Tally the lines below that contain the word "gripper", then give the tally and nothing more.

■ ■ ■

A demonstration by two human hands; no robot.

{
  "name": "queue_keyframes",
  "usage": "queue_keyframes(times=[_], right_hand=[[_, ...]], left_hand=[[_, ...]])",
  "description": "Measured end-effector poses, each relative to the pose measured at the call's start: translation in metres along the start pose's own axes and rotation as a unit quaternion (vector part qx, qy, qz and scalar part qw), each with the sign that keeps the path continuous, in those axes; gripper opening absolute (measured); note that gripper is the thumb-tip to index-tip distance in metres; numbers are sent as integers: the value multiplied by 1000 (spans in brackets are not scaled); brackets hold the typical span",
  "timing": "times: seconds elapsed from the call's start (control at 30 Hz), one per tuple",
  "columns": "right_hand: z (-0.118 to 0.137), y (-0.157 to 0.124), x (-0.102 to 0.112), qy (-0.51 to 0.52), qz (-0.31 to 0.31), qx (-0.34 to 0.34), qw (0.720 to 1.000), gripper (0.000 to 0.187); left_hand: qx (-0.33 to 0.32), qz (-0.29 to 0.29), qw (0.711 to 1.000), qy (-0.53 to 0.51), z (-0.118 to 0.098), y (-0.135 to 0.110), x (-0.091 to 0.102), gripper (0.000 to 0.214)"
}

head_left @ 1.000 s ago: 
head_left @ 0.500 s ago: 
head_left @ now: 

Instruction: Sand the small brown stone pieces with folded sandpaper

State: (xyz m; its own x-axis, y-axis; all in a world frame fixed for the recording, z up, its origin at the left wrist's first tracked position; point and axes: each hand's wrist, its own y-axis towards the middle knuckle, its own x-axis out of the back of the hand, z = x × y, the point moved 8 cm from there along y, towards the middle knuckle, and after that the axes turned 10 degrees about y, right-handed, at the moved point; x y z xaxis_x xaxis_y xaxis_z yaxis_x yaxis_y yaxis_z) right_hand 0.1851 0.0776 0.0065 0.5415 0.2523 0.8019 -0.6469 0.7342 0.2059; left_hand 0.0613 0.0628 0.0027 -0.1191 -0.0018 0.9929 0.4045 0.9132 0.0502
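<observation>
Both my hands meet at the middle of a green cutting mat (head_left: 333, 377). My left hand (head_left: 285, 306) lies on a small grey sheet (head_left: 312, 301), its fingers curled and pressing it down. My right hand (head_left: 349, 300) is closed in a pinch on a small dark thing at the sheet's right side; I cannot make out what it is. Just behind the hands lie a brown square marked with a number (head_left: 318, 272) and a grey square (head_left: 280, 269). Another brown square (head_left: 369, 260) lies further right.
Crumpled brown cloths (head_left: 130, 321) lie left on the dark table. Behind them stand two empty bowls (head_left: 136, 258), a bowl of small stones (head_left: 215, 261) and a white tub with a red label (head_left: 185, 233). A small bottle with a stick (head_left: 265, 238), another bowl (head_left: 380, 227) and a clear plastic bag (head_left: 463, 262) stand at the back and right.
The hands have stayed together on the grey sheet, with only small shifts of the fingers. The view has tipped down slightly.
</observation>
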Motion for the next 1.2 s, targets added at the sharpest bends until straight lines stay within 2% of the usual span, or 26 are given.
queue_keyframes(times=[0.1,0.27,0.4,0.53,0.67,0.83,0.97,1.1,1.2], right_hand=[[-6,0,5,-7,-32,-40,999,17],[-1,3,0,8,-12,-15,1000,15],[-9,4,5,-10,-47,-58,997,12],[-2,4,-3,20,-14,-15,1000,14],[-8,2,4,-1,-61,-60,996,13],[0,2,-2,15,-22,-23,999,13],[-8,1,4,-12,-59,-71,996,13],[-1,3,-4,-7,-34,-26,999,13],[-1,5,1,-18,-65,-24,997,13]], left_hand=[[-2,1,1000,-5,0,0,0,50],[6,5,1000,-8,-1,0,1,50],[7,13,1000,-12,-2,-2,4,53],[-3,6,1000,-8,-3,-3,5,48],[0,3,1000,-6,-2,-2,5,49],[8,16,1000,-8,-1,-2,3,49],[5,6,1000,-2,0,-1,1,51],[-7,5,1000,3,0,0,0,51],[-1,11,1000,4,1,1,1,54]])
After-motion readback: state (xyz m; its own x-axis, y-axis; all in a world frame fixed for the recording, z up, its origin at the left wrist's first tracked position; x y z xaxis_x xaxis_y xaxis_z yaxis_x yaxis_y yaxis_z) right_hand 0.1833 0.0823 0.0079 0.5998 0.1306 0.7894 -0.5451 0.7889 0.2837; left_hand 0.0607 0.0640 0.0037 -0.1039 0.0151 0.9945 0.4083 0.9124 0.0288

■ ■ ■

▸ Task output: 2